Setting (where the events takes place). It is evident that R.C. Sherriff was also very interested in the look of the play, not least how the environment, a squalid cavern in the ground as he put it, impacts on the behaviour of his characters (No Leading Lady, 47). The choice of a dugout as the plays setting was significant in another way. A dugout, Sherriff explained was the perfect natural setting for a play. He continued:
It [the dugout that he remembered from serving in the army] was usually one of a chain of dugouts linked together by short tunnels, each with its own way up to the trench by a steep flight of steps. The tunnel to one side would lead to the dugout where some of the officers slept, the opposite one to the place where the cook-batman prepared the meals. This made it easy to move the characters in and out as needed. An officer would go up the steps to take his turn of duty in the trenches: the one he relieved would come in for a meal, and then go off stage to the adjoining dugout for some sleep when he was no longer required.
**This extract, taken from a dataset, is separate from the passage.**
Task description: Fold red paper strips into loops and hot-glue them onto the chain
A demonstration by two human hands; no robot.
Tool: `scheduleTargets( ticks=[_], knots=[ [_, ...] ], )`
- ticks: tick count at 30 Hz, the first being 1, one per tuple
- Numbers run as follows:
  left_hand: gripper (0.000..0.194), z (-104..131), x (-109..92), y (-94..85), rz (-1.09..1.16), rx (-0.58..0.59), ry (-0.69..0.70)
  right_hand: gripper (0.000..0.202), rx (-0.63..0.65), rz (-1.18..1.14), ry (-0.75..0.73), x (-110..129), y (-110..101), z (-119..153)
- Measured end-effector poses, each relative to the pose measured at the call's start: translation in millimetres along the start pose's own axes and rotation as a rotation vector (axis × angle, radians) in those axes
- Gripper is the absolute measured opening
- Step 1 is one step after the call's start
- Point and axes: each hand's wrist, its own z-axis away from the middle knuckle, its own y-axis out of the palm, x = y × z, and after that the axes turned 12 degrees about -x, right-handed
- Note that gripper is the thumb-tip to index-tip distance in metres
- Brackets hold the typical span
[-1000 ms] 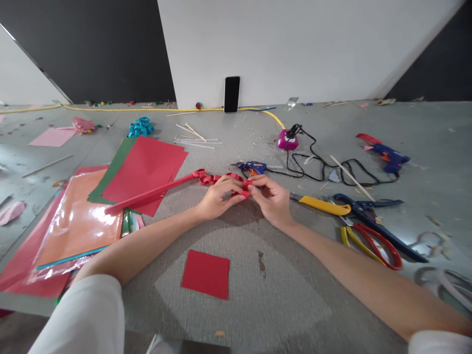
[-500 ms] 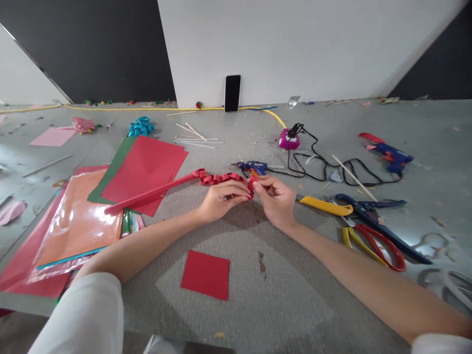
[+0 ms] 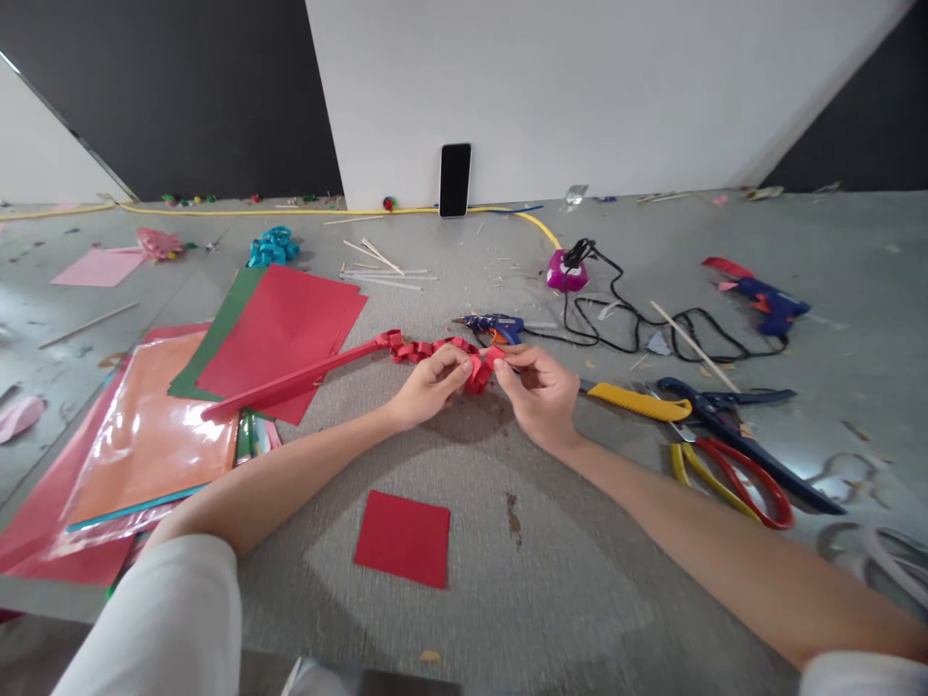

With a little simple planning you could bring the characters together and disperse them easily (356).
Dialogue (the words spoken by the characters). Dialogue has several functions. It helps the audiences understanding of characters; their emotions and their situations. It also carries information about people and places. Finally, dialogue can help advance the story, for example when one character describes to another character something which has taken place offstage or in the past. This is sometimes called narrated action. In his autobiography called No Leading Lady (a reference to the fact that there are no women in Journeys End), R.C. Sherriff stressed his attempts to write natural-sounding dialogue. He recalled that he wanted to use the words that people spoke in everyday life, words and expressions that I would employ myself (No Leading Lady, 34). This needs qualifying, of course, because real speech the way we talk in our everyday lives is often rambling and disorganized. In a play every word has to count because space and time are limited.
The rest of this section contains a short summary of Journeys End intended as a reference guide. It cannot tell you everything you need to know about the text, not least because, as we have noted, a play is comprised of different ingredients which work together to tell the story.
Things to do
As you read each scene of the play, you need to pay attention to what happens between the characters, but you also need to imagine yourself as a member of the audience looking at the scene. What do you see? What do the characters do? Becoming aware of how this happens will help you discuss more confidently what the scene contributes to the meaning of the play as a whole.
Act one
Place: A dugout in the British trenches at St Quentin in Picardy, northern France
Time: Monday 18 March 1918, evening
The play begins in medias res (Latin: in the middle of things) with the relief of this section of the Front Line by Captain Dennis A tattered map is produced and the audience learns that the men are responsible for about two hundred yards of front line. They are also close to the Germans whom they can hear at night (11).